Lastly, the days supply is really confusing. For the MDI, the days supply for 1 inhaler would be 15 days supply, assuming that the patient uses 2 inhalaions every 4 hours. However, how would one dose the inhalation solution (the databases state that it's dosed multiple times per day)? If it's dosed multiple times per day, how come the days supply for the premixed .083% (25 vials) would last for a month?

I have been trying to figure this out all morning, looking at the databases and researching online, but still can't find the answer. I really appreciate it if some1 can help me! Thanks!

Albuterol is supposed to be used exclusively on an as needed basis, with other medications (steroids, LABAs, etc.) doing the bulk of the work in controlling the long-term disease process. Directions on a prescription may say 1-2 puffs q4-6h, but no one should be doing that on a consistent basis. So to answer the days supply question, it's based on a worst-case scenario.

As far as choosing a nebulizer vs. inhaler goes, it depends on the scenario. Most people are able to use the inhaler with no problem. Severe attacks, the elderly and younger folks are an exception.
 
So basically the albuterol inhalation solution is an option for the elderly/kids in cases of where rescue medication is needed? But I heard the nebulizer machine takes about 5-10 minutes to prepare, so the nebulizer is rarely used?

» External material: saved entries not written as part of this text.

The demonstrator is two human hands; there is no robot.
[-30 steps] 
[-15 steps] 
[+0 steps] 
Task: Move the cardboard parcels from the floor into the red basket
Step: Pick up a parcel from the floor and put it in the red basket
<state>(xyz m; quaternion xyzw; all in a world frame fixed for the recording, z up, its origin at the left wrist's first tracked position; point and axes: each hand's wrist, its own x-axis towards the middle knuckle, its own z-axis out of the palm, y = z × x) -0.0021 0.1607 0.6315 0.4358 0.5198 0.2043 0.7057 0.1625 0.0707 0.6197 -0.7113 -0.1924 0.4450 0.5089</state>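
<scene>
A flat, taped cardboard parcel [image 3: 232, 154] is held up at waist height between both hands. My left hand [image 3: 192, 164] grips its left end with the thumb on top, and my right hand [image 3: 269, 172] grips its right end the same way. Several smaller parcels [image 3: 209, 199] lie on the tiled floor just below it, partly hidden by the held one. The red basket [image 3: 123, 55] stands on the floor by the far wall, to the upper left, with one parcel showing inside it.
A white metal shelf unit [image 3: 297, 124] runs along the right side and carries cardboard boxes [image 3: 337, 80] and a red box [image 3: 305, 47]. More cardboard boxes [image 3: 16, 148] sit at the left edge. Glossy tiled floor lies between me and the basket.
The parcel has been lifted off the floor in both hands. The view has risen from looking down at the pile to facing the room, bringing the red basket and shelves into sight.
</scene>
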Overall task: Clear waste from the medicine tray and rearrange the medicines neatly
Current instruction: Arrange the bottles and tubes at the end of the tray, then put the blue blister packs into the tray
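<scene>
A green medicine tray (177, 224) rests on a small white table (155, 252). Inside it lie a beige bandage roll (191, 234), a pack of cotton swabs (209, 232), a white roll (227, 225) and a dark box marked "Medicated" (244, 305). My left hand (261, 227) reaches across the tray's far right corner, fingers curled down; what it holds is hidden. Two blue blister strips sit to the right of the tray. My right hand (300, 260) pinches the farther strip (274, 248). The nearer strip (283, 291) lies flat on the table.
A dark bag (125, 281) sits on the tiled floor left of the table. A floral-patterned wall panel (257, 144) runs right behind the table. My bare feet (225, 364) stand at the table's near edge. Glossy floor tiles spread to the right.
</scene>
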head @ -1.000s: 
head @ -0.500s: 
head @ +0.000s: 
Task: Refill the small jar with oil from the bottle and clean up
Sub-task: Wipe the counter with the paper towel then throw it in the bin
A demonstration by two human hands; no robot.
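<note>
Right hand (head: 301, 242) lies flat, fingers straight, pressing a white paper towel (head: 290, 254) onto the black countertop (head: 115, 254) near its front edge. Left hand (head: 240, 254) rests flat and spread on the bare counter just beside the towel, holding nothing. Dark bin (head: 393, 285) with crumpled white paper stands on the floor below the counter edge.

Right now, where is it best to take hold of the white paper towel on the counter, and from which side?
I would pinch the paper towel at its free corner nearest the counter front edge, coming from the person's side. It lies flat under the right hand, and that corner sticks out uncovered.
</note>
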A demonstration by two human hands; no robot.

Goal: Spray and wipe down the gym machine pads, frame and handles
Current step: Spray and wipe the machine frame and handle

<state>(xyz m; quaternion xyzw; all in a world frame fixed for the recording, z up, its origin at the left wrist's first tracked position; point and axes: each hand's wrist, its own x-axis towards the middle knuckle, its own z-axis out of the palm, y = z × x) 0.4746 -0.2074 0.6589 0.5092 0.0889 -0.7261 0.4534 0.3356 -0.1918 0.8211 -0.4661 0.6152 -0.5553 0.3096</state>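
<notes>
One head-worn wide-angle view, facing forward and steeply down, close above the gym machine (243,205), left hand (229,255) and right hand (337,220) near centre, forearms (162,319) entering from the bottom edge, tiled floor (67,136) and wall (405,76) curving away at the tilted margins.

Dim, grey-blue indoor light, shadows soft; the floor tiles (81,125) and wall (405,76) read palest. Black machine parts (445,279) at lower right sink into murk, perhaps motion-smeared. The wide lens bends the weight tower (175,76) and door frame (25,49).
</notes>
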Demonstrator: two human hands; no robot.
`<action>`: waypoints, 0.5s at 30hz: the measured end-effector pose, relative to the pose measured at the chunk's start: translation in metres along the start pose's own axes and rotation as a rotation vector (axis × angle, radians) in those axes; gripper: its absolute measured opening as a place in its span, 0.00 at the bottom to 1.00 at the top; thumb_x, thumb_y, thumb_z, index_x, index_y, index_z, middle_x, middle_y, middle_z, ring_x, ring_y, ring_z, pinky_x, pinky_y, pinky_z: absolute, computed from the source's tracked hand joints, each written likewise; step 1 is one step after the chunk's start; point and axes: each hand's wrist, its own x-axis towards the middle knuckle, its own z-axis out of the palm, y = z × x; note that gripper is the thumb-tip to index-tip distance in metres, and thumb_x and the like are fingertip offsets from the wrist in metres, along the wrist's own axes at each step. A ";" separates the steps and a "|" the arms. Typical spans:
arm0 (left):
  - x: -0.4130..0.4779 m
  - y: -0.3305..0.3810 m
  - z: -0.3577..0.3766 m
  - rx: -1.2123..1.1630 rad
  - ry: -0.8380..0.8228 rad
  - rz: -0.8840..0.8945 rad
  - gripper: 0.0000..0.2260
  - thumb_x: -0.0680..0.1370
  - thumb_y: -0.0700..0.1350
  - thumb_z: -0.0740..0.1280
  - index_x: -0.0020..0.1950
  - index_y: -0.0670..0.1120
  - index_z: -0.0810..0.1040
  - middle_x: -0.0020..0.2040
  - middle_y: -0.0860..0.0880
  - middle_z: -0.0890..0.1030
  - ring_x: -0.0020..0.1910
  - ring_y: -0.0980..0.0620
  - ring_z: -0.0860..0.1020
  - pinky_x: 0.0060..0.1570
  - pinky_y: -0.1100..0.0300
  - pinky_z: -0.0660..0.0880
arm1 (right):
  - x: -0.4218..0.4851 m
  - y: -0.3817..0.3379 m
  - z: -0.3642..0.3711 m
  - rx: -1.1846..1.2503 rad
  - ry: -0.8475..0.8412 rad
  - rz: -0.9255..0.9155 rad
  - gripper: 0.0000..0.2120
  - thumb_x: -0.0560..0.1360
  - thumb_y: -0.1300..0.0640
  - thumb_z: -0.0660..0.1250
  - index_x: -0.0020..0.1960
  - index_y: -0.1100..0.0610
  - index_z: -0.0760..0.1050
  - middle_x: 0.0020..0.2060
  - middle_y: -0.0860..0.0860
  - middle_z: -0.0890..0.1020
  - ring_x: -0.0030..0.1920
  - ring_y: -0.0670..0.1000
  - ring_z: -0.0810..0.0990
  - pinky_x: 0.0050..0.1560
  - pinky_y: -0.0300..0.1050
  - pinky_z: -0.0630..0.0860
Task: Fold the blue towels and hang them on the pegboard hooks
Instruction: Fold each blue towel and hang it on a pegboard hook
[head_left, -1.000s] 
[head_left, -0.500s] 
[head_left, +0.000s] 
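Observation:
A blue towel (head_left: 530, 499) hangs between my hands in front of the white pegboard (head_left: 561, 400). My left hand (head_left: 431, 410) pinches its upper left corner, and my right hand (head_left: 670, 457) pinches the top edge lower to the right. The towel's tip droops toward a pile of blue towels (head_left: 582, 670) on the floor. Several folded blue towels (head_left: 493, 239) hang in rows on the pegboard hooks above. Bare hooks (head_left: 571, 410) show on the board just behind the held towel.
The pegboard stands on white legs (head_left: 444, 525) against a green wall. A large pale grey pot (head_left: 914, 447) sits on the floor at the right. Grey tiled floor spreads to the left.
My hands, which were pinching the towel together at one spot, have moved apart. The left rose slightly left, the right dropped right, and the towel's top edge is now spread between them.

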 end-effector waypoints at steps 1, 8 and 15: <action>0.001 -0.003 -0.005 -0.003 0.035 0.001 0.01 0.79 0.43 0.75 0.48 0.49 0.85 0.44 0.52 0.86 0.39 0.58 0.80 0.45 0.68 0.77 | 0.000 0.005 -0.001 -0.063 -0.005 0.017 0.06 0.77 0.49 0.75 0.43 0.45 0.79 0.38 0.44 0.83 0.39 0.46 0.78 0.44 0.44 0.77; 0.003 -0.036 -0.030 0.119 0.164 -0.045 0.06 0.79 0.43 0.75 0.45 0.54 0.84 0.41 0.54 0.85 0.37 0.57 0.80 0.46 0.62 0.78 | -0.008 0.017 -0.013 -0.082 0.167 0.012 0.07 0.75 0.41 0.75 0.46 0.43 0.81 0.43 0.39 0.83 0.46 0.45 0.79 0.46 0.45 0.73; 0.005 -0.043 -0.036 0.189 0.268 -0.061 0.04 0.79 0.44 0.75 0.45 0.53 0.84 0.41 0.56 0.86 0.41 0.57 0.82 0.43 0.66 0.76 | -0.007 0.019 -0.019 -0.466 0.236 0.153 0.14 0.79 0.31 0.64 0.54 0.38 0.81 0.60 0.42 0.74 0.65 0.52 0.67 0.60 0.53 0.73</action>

So just to make sure, the 25 vials (75ml) of .083% solution would have a days supply of 30 days? So why would the "worse case scenario" days supply apply to the inhaler and not to the solution?

THANK YOU again
 
Depending on the directions, the day supply will vary. For example, a single of box of 25 vials may not last a full 30 day supply with the directions of using one vial every 4 to 6 hours as needed. I would probably bill that single box as a one or two week supply.
 
So basically the albuterol inhalation solution is an option for the elderly/kids in cases of where rescue medication is needed? But I heard the nebulizer machine takes about 5-10 minutes to prepare, so the nebulizer is rarely used?

So just to make sure, the 25 vials (75ml) of .083% solution would have a days supply of 30 days? So why would the "worse case scenario" days supply apply to the inhaler and not to the solution?

THANK YOU again

The nebulizer may take a while to get up and running (depending on the model), but it also delivers a more sustained dose of drug. Again, for most people, an inhaler is sufficient, but some will require nebulizer treatment. If you go to the ER in the midst of an asthma attack, they will, without a doubt, hook you up to a nebulizer.

The days supply is entirely dependent on the use and insurance restrictions. If you can get a box of nebulized albuterol through the insurance for 15 days and the directions for use fit that supply, then go for it.
 
THANK YOU. You guys have been so helpful. I really appreciate it.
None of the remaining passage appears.